**Task item**. Every entry should be transcribed word for word, so that nothing is missing.

**The data**.
>>>

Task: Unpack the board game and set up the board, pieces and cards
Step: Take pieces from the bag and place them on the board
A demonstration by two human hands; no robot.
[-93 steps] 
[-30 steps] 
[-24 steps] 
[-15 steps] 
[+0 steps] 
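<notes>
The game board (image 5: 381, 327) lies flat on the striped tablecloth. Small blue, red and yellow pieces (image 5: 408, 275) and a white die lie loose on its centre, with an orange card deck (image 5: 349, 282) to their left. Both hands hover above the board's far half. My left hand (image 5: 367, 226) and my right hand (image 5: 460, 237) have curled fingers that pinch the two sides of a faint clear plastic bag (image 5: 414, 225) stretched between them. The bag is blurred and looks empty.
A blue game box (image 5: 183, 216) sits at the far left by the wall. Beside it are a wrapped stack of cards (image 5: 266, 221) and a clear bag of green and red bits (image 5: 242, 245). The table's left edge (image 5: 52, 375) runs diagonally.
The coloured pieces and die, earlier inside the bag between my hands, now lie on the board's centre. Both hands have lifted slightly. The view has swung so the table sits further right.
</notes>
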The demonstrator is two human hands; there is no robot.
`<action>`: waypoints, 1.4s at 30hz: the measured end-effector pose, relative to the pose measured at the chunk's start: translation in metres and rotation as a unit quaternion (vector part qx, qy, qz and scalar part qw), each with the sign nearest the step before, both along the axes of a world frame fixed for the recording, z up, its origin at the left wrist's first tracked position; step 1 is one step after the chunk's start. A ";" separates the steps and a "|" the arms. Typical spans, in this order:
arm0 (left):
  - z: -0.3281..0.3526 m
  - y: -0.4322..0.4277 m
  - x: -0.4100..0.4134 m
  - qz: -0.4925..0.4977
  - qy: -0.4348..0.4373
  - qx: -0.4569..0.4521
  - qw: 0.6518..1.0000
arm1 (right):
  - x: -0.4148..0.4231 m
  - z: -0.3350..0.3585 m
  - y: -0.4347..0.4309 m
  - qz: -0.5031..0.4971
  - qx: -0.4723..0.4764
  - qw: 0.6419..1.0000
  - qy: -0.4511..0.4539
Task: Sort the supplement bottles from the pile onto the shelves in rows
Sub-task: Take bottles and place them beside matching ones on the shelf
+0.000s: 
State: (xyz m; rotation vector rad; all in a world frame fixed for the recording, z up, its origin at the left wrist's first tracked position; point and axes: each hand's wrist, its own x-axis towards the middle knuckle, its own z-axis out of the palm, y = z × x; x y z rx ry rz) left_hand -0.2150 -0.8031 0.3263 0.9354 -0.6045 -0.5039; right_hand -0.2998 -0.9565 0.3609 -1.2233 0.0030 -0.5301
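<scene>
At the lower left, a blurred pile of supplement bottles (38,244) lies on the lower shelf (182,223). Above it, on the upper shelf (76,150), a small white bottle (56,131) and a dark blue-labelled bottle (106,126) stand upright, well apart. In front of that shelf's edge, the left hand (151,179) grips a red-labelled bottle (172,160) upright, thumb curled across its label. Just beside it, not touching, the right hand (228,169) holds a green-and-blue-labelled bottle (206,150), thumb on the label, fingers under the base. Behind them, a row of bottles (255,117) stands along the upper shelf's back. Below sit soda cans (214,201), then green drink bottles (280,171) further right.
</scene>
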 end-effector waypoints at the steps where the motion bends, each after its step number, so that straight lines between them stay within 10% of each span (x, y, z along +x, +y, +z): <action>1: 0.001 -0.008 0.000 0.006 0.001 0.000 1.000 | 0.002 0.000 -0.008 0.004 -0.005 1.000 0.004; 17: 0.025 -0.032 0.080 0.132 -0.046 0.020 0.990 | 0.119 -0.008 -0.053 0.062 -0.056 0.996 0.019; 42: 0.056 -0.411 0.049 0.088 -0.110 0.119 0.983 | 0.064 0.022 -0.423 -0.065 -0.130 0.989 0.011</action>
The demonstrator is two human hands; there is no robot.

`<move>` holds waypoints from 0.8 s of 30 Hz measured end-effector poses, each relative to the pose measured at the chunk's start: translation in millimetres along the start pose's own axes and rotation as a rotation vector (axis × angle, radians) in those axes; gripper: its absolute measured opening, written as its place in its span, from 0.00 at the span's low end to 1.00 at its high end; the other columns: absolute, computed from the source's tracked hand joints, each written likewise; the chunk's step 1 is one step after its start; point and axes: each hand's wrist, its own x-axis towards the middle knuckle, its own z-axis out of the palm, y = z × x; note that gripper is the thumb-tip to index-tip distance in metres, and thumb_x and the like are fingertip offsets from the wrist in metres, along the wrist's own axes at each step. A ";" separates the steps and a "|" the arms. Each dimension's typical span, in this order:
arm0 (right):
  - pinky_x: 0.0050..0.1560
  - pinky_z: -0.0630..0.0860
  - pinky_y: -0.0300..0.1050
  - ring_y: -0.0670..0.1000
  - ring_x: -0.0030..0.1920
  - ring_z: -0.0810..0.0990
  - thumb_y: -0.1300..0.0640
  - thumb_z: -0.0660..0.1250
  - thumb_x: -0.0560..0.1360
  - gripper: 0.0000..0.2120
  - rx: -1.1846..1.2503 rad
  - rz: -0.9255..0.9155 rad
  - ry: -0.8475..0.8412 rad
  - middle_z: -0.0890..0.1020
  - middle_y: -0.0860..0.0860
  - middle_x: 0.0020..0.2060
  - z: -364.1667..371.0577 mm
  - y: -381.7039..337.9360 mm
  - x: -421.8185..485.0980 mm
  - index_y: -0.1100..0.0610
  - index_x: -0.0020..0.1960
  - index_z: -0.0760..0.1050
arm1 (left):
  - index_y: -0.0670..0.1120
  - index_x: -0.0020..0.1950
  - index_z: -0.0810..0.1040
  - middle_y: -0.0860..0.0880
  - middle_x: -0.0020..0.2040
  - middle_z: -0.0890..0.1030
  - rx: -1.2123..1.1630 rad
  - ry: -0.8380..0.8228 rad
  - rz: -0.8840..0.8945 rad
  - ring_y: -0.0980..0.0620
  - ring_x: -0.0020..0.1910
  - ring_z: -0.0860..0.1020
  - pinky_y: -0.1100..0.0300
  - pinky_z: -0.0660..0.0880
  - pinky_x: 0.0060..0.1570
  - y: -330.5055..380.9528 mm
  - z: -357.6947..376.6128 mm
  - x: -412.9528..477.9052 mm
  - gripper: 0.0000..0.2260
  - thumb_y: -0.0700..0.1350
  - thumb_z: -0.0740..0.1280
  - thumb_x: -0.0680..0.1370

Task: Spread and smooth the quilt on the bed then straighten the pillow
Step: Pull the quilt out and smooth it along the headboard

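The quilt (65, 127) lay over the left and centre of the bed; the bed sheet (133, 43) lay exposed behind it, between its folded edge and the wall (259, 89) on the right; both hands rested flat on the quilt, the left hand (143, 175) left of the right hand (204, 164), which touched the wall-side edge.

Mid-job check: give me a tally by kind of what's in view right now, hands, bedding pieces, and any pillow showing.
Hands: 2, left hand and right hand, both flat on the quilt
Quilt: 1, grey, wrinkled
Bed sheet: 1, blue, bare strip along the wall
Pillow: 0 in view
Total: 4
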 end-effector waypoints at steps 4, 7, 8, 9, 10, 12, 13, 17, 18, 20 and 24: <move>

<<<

**Answer to the exercise**.
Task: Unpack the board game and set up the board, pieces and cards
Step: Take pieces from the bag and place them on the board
A demonstration by two human hands; no robot.
[-93 steps] 
[-30 steps] 
[-24 steps] 
[-15 steps] 
[+0 steps] 
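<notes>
The game board (image 5: 381, 327) lies flat on the striped tablecloth. Small blue, red and yellow pieces (image 5: 408, 275) and a white die lie loose on its centre, with an orange card deck (image 5: 349, 282) to their left. Both hands hover above the board's far half. My left hand (image 5: 367, 226) and my right hand (image 5: 460, 237) have curled fingers that pinch the two sides of a faint clear plastic bag (image 5: 414, 225) stretched between them. The bag is blurred and looks empty.
A blue game box (image 5: 183, 216) sits at the far left by the wall. Beside it are a wrapped stack of cards (image 5: 266, 221) and a clear bag of green and red bits (image 5: 242, 245). The table's left edge (image 5: 52, 375) runs diagonally.
The coloured pieces and die, earlier inside the bag between my hands, now lie on the board's centre. Both hands have lifted slightly. The view has swung so the table sits further right.
</notes>
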The demonstrator is two human hands; there is no robot.
`<action>`: waypoints, 1.4s at 30hz: the measured end-effector pose, relative to the pose measured at the chunk's start: translation in metres and rotation as a unit quaternion (vector part qx, qy, qz and scalar part qw), each with the sign nearest the step before, both along the axes of a world frame fixed for the recording, z up, its origin at the left wrist's first tracked position; step 1 is one step after the chunk's start. A ";" separates the steps and a "|" the arms. Typical spans, in this order:
arm0 (left):
  - z: -0.3281..0.3526 m
  - y: -0.4322..0.4277 m
  - x: -0.4100..0.4134 m
  - qz: -0.4925..0.4977
  - qy: -0.4348..0.4373
  - qx: -0.4569..0.4521
  - qw: 0.6518..1.0000
arm1 (right):
  - x: -0.4148..0.4231 m
  - z: -0.3350..0.3585 m
  - y: -0.4347..0.4309 m
  - qz: -0.5031..0.4971
  - qx: -0.4723..0.4764
  - qw: 0.6419..1.0000
  - qy: -0.4511..0.4539
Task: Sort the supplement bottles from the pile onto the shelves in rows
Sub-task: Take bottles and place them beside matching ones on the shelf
+0.000s: 
State: (xyz m; rotation vector rad; all in a world frame fixed for the recording, z up, its origin at the left wrist's first tracked position; point and axes: each hand's wrist, its own x-axis towards the middle knuckle, its own z-axis out of the palm, y = z × x; x y z rx ry rz) left_hand -0.2150 -0.8031 0.3263 0.9354 -0.6045 -0.5039; right_hand -0.2998 -0.9565 0.3609 -1.2233 0.0030 -0.5301
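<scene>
At the lower left, a blurred pile of supplement bottles (38,244) lies on the lower shelf (182,223). Above it, on the upper shelf (76,150), a small white bottle (56,131) and a dark blue-labelled bottle (106,126) stand upright, well apart. In front of that shelf's edge, the left hand (151,179) grips a red-labelled bottle (172,160) upright, thumb curled across its label. Just beside it, not touching, the right hand (228,169) holds a green-and-blue-labelled bottle (206,150), thumb on the label, fingers under the base. Behind them, a row of bottles (255,117) stands along the upper shelf's back. Below sit soda cans (214,201), then green drink bottles (280,171) further right.
</scene>
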 end-effector waypoints at the steps where the motion bends, each after its step number, so that straight lines between them stay within 10% of each span (x, y, z along +x, +y, +z): <action>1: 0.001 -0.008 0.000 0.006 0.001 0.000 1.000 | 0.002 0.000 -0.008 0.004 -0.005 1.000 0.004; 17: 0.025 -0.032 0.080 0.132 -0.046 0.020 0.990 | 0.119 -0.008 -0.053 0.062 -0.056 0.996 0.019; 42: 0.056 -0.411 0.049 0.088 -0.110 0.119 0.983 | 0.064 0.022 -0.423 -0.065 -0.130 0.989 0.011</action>
The demonstrator is two human hands; there is no robot.

`<move>` holds waypoints from 0.8 s of 30 Hz measured end-effector poses, each relative to the pose measured at the chunk's start: translation in millimetres along the start pose's own axes and rotation as a rotation vector (axis × angle, radians) in those axes; gripper: its absolute measured opening, written as its place in its span, from 0.00 at the span's low end to 1.00 at its high end; the other columns: absolute, computed from the source's tracked hand joints, each written likewise; the chunk's step 1 is one step after its start; point and axes: each hand's wrist, its own x-axis towards the middle knuckle, its own z-axis out of the palm, y = z × x; note that gripper is the thumb-tip to index-tip distance in metres, and thumb_x and the like are fingertip offsets from the wrist in metres, along the wrist's own axes at each step. A ";" separates the steps and a "|" the arms. Each dimension's typical span, in this order:
arm0 (right):
  - pinky_x: 0.0050..0.1560
  - pinky_z: -0.0630..0.0860
  - pinky_y: -0.0300..0.1050
  - ring_y: -0.0670..0.1000
  - ring_x: -0.0030..0.1920
  - ring_z: -0.0810..0.0990
  - thumb_y: -0.1300..0.0640
  - thumb_z: -0.0660..0.1250
  - thumb_x: -0.0560..0.1360
  - gripper: 0.0000..0.2120
  - rx: -1.1846..1.2503 rad
  - rz: -0.9255..0.9155 rad
  - ry: -0.8475..0.8412 rad
  - middle_z: -0.0890..0.1020
  - middle_y: -0.0860..0.0860
  - middle_x: 0.0020..0.2060
  - z: -364.1667..371.0577 mm
  - y: -381.7039..337.9360 mm
  - x: -421.8185..485.0980 mm
  - index_y: -0.1100..0.0610
  - index_x: -0.0020..0.1960
  - index_z: -0.0760..0.1050
arm1 (left):
  - index_y: -0.0670..0.1120
  - index_x: -0.0020..0.1950
  - index_z: -0.0810..0.1040
  - middle_y: -0.0860..0.0880
  - middle_x: -0.0020..0.2040
  - middle_z: -0.0890..0.1030
  - rx: -1.2123..1.1630 rad
  - ry: -0.8380..0.8228 rad
  - rz: -0.8840..0.8945 rad
  - ring_y: -0.0980..0.0620
  - ring_x: -0.0020..0.1910
  - ring_z: -0.0860..0.1020
  - pinky_y: -0.1100..0.0300
  - pinky_z: -0.0660..0.0880
  - pinky_x: 0.0060..0.1570
  - y: -330.5055..380.9528 mm
  - z: -357.6947..376.6128 mm
  - x: -412.9528..477.9052 mm
  - gripper: 0.0000..0.2260
  - thumb_y: -0.0700..0.1350
  - thumb_z: -0.0740..0.1280
  - thumb_x: -0.0680..0.1370

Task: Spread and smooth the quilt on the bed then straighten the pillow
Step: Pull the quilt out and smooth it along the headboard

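The quilt (65, 127) lay over the left and centre of the bed; the bed sheet (133, 43) lay exposed behind it, between its folded edge and the wall (259, 89) on the right; both hands rested flat on the quilt, the left hand (143, 175) left of the right hand (204, 164), which touched the wall-side edge.

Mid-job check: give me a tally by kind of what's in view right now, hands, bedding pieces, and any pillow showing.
Hands: 2, left hand and right hand, both flat on the quilt
Quilt: 1, grey, wrinkled
Bed sheet: 1, blue, bare strip along the wall
Pillow: 0 in view
Total: 4
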 end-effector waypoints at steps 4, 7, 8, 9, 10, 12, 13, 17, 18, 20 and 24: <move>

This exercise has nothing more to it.